寒くはない?お腹は空いていない?私はあなたのことが一番知りたいのに、あなたは私の知らない言葉で「みんな」に声をかけ、頷き、それからこちらへ向き直る。
言葉が通じるのはあなただけなのだもの、仕方ないでしょ?そう言い訳して、今日もあなただけに声をかける。
(月島基)
上官は給仕の娘から勧められるままにワインを一杯また一杯とみるみる空にしていく。香りと味の変化を味わえ、それでは粋な飲み方とは言えないなと俺を笑ったのはつい先日の話だった筈だが。毎日飲みに来るくらい気に入ったのなら、買っておけばどうです。
だからお前は?何ですか。
(鯉登音之進)
不意に思考が晴れる瞬間がある。療養所のベッドに横たわり、隠した薬瓶と、弟と、あの男のことで頭がどうにかなりそうな終わらない時間の合間に。
カチャカチャガラガラいう音の後に、ドアの開く音。ゆっくりと近付く足音。ごく小さな、耳元で空気が揺れる音。世界が戻ってくる音。
(二階堂浩平/看護婦)
そのひとに合わせて仕立てた一点ものを、オートクチュールというのですって。我ながら素材はいいと思うのだけど。どんな風に仕立ててくれるのか、楽しみで仕方がないの。自分の目で見られないのは残念だけれど、私を着たあなたはさぞかし素敵でしょうね。
(江渡貝弥作)
あっちへふらふら、こっちへふらふら。ご自身の関心ごとに素直すぎる貴方だから、私はこれでもやきもきしているのですよ。かわいいもの小さいものに心惹かれる貴方は、その関心がいつか……いえ。女の私から申し上げることは何も。ただその時は二度、手を叩きましょう。
(鯉登音之進/婚約者)
※現パロ
言っておくけど僕、人を部屋に入れるの嫌いだし人の家に上がるのも好きじゃない。だからこうして外で会うつもりしかないし仕事の邪魔はしてほしくない。

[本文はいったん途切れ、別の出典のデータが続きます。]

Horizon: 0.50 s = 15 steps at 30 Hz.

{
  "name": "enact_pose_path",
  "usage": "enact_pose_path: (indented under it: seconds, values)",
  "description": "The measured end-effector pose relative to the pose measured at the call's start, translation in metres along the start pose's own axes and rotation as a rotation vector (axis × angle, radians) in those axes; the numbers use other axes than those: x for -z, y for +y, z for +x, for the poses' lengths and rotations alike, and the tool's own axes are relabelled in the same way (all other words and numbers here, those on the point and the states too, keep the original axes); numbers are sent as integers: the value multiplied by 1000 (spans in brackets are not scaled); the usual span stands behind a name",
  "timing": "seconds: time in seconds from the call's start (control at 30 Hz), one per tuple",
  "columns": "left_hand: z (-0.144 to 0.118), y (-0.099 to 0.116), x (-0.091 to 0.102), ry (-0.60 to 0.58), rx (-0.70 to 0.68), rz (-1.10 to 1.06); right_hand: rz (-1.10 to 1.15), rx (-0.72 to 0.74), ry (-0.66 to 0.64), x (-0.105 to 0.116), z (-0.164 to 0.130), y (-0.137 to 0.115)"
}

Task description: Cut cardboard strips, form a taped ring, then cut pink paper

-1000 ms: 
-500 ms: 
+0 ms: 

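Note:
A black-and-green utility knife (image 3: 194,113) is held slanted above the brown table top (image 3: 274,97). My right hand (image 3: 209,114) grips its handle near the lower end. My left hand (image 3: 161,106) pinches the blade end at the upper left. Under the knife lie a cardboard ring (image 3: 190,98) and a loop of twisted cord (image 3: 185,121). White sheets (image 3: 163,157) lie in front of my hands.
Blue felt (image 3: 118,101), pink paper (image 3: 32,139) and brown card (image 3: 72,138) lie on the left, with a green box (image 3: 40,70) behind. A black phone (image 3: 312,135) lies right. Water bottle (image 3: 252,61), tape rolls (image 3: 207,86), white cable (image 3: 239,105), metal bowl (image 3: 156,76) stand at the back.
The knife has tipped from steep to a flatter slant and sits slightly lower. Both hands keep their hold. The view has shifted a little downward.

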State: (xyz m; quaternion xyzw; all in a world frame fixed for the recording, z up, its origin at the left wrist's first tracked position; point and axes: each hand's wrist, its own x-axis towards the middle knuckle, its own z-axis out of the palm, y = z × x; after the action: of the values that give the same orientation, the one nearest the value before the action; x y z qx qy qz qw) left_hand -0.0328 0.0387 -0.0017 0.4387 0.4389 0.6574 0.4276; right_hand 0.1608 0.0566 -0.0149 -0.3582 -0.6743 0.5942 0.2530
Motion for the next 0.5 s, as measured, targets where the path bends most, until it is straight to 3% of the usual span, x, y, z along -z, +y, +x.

はぁ、これだけ言ってもそんな感じ?しつこいなあ。好きか嫌いかって言われたら好きだよ、二番目に。
(宇佐美時重/お題「最大級の口説き文句」)
※現パロ
口数少なく強面で、一見とっつきにくいけど頼れる上司。その上司が恋人だというのは公言を控えているから、在宅勤務もリビングと寝室で必要以上のやり取りはナシ!
「皆聞こえるか?朝礼を始めるぞ」
働き者の黒猫が鳴らすインターホンが二つの画面で共鳴した。
(月島基/お題「ただし、ご注意を。」)
ひとつの蜜柑をふたつに分けた。並んで見た夕陽を綺麗だと言い合った。最初にあの子に声をかけたのはどっちだっけ。
分け合えないものはどうしたらいい。分け合いたくない気持ちをどうしたらいい。初めてだ、怖い。
逃げてしまいたい、征こう、ふたりで。いつも俺たちの間にいたあの子を置いて。